2.2 Conversion Price. Subject to adjustment as provided in Section 2.3 hereof, the Conversion Price per share shall be $0.40.
2.3 Adjustment. The Conversion Price and number and kind of shares or other securities to be issued upon conversion determined pursuant to Section 2.2, shall be subject to adjustment from time to time upon the occurrence of certain events while this conversion right remains outstanding, as follows:
2.3.1 Merger, Sale of Assets, etc. If the Borrower at any time shall consolidate with or merge into or sell or convey all or substantially all its assets to any other corporation, this Note, as to the unpaid principal portion thereof and accrued interest thereon, shall thereafter be deemed to evidence the right to purchase such number and kind of shares or other securities and property as would have been issuable or distributable on account of such consolidation, merger, sale or conveyance, upon or with respect to the securities subject to the conversion or purchase right immediately prior to such consolidation, merger, sale or conveyance. The foregoing provision shall similarly apply to successive transactions of a similar nature by any such successor or purchaser. Without limiting the generality of the foregoing, the anti-dilution provisions of this Section shall apply to such securities of such successor or purchaser after any such consolidation, merger, sale or conveyance.

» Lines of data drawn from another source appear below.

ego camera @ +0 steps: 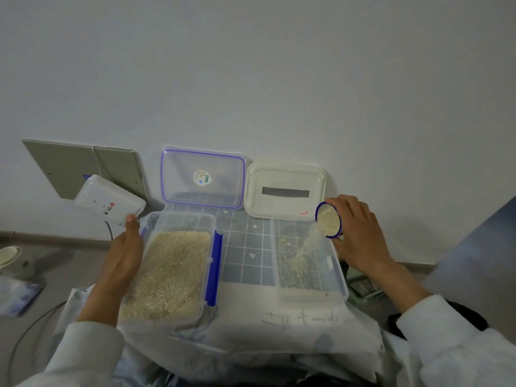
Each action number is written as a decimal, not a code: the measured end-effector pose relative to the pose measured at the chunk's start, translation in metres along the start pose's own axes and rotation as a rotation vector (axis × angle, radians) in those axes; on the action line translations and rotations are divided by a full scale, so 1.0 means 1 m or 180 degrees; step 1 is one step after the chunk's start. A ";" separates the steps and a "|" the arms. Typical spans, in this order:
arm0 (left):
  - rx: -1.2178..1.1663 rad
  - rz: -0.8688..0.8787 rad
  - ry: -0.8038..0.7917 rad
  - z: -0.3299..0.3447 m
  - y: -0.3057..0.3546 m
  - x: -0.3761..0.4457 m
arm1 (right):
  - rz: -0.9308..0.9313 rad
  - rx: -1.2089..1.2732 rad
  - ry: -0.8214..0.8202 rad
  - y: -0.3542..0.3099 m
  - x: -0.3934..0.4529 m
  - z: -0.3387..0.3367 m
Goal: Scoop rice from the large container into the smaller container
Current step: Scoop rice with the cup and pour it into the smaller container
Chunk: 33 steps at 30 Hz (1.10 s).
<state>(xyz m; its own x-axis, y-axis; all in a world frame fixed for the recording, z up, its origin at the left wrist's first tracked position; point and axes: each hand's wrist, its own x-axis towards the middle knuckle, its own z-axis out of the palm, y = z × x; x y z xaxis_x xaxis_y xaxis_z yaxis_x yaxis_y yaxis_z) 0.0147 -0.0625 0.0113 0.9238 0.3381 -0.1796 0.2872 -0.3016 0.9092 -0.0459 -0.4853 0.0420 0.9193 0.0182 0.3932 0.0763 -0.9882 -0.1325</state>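
Note:
The large clear container (pixel 208 219) with blue latches sits at left, nearly full of rice (pixel 170 272). My left hand (pixel 124 255) rests flat against its left wall, fingers together. At right stands the smaller clear container (pixel 339 275), with a thin scatter of rice on its floor. My right hand (pixel 360 233) holds a small blue-rimmed cup (pixel 329 220) tilted over the container's far right corner. A stream of rice (pixel 305 244) falls from the cup into it.
Two lids lean against the wall behind: a clear blue-edged lid (pixel 202 177) and a white lid (pixel 284 188). A white box (pixel 109 202) and grey panels (pixel 83 166) stand at back left. The containers rest on a checked mat (pixel 245 247) and pale cloth (pixel 251 325).

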 end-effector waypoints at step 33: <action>0.0001 -0.0062 -0.0046 -0.003 0.000 0.000 | -0.0829 -0.1019 -0.0160 -0.014 0.012 -0.009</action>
<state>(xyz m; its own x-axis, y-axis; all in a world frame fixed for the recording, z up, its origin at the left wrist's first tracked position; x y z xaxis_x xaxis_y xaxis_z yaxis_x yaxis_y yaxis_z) 0.0142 -0.0600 0.0120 0.9216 0.3310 -0.2027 0.3052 -0.2954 0.9053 -0.0395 -0.4725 0.0571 0.9034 0.2734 0.3303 0.1921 -0.9468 0.2582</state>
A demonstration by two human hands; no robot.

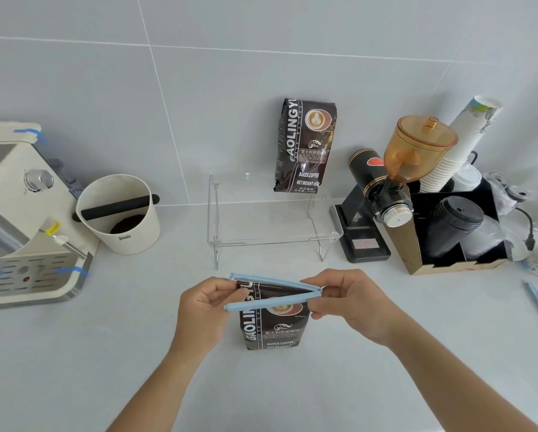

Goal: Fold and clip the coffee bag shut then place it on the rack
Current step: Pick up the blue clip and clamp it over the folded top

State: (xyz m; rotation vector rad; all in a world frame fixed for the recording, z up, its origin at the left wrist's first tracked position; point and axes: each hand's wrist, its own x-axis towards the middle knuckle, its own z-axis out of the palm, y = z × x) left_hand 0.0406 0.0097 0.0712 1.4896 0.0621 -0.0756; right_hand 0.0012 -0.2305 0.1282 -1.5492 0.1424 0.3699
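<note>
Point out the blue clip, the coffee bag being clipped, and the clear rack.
blue clip (pixel 271 300): head view, on its front arm, across the bag.
coffee bag (pixel 274 330): head view, on the printed front panel.
clear rack (pixel 274 240): head view, on its front rim.

The coffee bag on the counter (pixel 274 322) reads "GAOLING…", "BAKED.COFFEE" and "NET.WEIGHT" (Chinese characters above, too small to read). The second bag on the rack (pixel 303 145) carries the same "BAKED.COFFEE" and "NET.WEIGHT:454".
</note>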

2.3.2 Reclassification, etc. If the Borrower at any time shall, by reclassification or otherwise, change the Common Stock into the same or a different number of securities of any class or classes that may be issued or outstanding, this Note, as to the unpaid principal portion thereof and accrued interest thereon, shall thereafter be deemed to evidence the right to purchase an adjusted number of such securities and kind of securities as would have been issuable as the result of such change with respect to the Common Stock immediately prior to such reclassification or other change.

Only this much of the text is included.